Introduction: Up to 20-40% of patients (pts) with diffuse large B-cell lymphoma (DLBCL) and Hodgkin lymphoma (HL) and most treated pts with follicular lymphoma (FL) will have relapsed or refractory (RR) disease. Despite recent therapeutic advances, a minority of pts with transplant-ineligible RR HL or DLBCL, or RR FL will achieve durable remission with currently available treatments (tx). Effective novel therapies for pts with RR HL, DLBCL, or FL remain an unmet need.
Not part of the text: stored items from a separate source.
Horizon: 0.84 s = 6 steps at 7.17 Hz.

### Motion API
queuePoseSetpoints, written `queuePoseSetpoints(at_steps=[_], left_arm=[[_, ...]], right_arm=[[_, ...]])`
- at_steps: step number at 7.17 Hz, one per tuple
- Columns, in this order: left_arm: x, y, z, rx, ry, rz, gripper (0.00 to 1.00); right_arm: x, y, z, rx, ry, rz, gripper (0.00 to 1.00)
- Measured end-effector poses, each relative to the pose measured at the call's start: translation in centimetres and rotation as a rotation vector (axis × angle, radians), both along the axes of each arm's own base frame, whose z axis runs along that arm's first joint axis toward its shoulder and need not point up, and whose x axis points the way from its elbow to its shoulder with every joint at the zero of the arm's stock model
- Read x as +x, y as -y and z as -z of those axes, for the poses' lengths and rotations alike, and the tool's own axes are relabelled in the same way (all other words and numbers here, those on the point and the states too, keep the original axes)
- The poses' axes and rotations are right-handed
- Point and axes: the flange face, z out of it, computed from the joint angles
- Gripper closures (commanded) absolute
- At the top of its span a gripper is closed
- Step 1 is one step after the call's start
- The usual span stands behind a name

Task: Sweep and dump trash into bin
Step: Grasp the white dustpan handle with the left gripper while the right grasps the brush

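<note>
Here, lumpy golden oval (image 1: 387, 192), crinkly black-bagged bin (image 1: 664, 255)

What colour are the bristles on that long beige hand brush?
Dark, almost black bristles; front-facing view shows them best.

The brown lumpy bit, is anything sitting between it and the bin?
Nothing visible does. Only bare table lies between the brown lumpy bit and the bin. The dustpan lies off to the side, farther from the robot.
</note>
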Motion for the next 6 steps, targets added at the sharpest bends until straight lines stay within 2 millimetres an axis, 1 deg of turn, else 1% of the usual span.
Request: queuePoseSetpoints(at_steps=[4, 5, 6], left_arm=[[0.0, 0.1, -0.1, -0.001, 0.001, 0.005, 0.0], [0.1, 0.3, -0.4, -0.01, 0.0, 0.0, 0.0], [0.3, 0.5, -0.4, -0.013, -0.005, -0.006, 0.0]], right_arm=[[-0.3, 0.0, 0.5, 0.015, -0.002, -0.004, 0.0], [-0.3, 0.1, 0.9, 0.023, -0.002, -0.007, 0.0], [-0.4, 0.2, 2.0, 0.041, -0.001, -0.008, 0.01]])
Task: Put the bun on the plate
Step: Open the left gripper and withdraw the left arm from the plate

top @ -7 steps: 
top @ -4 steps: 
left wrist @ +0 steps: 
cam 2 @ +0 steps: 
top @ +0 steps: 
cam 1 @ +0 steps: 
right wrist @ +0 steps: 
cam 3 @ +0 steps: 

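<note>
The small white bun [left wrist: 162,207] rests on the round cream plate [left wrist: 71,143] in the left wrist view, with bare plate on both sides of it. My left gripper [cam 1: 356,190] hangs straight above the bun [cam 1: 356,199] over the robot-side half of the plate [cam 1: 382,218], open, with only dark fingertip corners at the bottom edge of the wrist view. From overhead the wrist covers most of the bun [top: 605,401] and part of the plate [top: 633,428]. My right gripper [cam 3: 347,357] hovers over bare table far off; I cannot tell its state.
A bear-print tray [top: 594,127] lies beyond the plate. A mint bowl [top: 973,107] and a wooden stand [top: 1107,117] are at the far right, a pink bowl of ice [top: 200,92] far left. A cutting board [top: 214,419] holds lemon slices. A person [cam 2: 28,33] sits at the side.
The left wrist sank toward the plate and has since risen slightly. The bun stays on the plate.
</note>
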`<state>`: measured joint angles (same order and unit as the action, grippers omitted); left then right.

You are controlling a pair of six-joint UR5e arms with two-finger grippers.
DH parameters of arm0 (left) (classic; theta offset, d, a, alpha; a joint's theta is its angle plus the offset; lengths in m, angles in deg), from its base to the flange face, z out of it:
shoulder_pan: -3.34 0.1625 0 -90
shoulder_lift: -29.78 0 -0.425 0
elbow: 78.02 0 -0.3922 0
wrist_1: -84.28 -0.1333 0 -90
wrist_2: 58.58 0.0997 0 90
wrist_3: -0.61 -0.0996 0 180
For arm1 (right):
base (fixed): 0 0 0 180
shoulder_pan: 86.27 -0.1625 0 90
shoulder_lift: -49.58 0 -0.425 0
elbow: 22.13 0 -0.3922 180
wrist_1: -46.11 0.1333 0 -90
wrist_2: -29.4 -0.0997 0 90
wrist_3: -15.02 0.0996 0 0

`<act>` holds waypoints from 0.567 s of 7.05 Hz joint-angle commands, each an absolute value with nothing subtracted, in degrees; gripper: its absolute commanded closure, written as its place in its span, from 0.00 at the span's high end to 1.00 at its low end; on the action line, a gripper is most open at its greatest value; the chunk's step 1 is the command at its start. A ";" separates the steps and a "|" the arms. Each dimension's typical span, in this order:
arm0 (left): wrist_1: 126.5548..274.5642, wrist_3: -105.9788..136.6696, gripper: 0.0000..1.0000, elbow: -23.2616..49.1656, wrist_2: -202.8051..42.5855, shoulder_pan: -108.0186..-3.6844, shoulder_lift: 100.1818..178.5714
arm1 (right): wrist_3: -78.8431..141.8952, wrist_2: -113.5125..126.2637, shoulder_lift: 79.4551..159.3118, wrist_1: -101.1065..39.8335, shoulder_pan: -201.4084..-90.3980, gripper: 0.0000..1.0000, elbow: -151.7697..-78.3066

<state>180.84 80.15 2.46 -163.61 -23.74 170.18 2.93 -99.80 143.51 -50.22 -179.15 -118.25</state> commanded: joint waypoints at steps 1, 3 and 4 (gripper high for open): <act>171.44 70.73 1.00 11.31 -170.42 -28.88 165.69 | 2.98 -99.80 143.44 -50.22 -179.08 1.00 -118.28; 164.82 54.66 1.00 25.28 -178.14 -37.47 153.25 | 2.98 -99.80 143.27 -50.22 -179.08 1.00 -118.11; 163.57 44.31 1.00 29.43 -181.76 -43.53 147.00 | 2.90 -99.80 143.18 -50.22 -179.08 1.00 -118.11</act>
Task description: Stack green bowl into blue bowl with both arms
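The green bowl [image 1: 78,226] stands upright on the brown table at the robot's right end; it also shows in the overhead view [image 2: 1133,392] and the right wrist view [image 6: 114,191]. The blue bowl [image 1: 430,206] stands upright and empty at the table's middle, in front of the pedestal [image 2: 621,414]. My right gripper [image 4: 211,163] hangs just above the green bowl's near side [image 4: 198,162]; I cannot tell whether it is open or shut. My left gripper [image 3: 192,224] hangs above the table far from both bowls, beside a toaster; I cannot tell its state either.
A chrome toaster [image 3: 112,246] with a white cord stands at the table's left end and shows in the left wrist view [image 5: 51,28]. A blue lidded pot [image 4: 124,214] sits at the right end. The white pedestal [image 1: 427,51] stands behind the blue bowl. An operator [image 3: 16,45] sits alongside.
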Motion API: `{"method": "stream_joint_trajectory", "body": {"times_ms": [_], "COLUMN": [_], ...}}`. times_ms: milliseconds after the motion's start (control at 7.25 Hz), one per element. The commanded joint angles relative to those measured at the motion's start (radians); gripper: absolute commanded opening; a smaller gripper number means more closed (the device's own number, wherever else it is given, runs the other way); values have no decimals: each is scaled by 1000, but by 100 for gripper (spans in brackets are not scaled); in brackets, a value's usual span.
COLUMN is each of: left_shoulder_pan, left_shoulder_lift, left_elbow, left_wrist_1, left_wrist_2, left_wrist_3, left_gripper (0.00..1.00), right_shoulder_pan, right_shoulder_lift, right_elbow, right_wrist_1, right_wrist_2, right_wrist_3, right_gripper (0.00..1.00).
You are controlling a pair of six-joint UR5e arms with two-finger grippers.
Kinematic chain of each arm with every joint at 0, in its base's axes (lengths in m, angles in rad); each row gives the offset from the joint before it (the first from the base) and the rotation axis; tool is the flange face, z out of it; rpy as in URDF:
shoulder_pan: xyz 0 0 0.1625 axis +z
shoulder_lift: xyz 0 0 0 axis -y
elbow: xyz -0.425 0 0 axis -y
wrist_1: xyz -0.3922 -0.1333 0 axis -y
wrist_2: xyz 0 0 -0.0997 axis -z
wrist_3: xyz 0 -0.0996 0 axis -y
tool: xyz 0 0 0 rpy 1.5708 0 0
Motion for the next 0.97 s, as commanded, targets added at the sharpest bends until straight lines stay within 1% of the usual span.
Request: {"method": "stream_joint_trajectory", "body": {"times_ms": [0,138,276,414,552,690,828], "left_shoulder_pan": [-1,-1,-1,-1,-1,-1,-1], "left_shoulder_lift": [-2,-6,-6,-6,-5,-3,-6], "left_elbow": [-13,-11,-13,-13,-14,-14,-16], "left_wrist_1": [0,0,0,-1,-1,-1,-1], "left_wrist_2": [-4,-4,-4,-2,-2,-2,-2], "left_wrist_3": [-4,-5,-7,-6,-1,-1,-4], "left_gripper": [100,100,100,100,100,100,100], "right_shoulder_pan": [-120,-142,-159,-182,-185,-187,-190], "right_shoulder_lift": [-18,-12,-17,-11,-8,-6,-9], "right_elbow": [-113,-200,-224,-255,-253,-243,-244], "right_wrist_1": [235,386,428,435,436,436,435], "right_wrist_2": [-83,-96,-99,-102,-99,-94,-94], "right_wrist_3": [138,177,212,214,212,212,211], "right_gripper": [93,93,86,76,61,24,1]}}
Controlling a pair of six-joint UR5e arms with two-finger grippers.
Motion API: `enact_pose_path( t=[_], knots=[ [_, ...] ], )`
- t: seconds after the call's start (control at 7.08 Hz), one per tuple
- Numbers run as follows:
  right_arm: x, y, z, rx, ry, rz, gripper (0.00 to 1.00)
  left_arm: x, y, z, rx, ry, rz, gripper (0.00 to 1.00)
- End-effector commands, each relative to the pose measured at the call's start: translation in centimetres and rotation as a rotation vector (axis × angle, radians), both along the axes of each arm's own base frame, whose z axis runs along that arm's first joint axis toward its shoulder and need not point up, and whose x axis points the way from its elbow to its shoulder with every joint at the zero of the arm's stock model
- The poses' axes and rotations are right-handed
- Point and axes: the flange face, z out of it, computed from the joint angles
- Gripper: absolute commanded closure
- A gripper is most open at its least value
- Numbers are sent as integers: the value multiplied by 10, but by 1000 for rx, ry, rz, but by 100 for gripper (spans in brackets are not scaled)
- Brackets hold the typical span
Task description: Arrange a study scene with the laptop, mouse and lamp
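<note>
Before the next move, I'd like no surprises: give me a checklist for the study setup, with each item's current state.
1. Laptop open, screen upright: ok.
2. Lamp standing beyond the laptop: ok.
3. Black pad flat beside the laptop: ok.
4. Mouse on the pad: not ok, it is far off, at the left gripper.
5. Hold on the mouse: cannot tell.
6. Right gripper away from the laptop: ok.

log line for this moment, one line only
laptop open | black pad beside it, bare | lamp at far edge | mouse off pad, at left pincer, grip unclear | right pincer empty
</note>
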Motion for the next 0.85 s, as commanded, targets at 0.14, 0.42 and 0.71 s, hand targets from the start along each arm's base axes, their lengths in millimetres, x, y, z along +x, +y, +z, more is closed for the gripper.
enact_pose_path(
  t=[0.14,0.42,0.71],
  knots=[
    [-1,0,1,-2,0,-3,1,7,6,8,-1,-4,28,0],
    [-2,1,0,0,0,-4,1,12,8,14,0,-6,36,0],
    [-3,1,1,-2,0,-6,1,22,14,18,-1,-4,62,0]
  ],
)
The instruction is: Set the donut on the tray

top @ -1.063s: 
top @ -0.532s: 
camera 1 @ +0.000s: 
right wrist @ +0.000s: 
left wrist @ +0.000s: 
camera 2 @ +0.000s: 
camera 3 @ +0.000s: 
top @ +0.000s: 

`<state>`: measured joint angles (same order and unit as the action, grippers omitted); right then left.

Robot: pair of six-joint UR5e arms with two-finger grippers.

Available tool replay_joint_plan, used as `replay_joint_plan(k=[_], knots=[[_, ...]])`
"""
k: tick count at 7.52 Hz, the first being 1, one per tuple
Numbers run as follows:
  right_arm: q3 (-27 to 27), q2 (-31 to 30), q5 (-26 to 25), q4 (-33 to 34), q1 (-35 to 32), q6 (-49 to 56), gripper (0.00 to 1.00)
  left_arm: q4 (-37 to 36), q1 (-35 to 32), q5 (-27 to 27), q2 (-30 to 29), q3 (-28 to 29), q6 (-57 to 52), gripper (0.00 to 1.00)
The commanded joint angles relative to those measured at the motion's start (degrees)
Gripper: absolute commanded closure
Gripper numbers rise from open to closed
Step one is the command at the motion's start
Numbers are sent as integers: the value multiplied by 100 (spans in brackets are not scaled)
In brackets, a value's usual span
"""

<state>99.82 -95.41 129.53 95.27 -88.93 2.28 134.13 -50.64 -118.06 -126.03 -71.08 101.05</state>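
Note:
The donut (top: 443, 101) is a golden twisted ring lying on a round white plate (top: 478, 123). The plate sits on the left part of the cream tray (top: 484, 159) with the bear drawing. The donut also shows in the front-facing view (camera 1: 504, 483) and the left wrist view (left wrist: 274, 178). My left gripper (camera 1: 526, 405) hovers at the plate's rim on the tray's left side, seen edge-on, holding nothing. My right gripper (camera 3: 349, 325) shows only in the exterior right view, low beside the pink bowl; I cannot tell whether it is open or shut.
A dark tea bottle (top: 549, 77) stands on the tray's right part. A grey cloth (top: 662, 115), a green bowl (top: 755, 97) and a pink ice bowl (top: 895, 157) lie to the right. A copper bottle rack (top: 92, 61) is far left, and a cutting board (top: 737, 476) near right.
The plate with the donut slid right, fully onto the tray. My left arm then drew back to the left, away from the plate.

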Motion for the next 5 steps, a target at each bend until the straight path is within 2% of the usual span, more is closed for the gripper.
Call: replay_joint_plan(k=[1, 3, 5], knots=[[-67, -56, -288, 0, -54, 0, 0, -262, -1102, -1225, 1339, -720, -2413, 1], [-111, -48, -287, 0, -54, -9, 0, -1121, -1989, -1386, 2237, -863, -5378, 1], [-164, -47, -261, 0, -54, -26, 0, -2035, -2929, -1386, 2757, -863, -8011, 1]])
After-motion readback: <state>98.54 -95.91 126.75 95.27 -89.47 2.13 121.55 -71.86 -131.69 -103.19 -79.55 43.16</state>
Although responses to PD1 blockade have been observed in pts with RR HL, DLBCL, and FL, there is room for improvement. Despite a high overall response rate (ORR) to anti-PD1 monotherapy in RR HL, the complete response (CR) is low and most patients with RR DLBCL or FL will not respond. Histone deacetylase inhibitors (HDACi) have immunomodulatory effects, including enhancing antigen presentation, recruiting T-cells into tumors, and promoting T-cell function. Preclinical models in melanoma and lung cancer demonstrated enhanced anti-tumor activity when HDACi were combined with PD1 blockade. We conducted a phase I study to determine the safety and efficacy of pembrolizumab plus vorinostat in RR DLBCL, FL, and HL.

Methods: Adult pts with RR HL, DLBCL, or FL who had failed ≥ 1 prior line of tx and were transplant-ineligible were enrolled to receive IV pembrolizumab and oral vorinostat in 21-day cycles. Pts were treated in a dose-escalation cohort with 2 dose levels (DL) using a Rolling 6 design and then onto an expansion cohort with tx at the recommended phase 2 dose (RP2D). In DL1, vorinostat was administered at 100mg BID on days 1-5 and 8-12 and in DL2, vorinostat was administered at 200mg BID on days 1-5 and 8-12. Pembrolizumab dose was 200mg every 3 weeks in all DLs. Tx could continue for a maximum of 2 years. The primary endpoint was safety and determination of the RP2D. Responses were assessed using PET-CT (DLBCL, HL, FL) or CT (FL) by investigators according to the 2014 Lugano Classification.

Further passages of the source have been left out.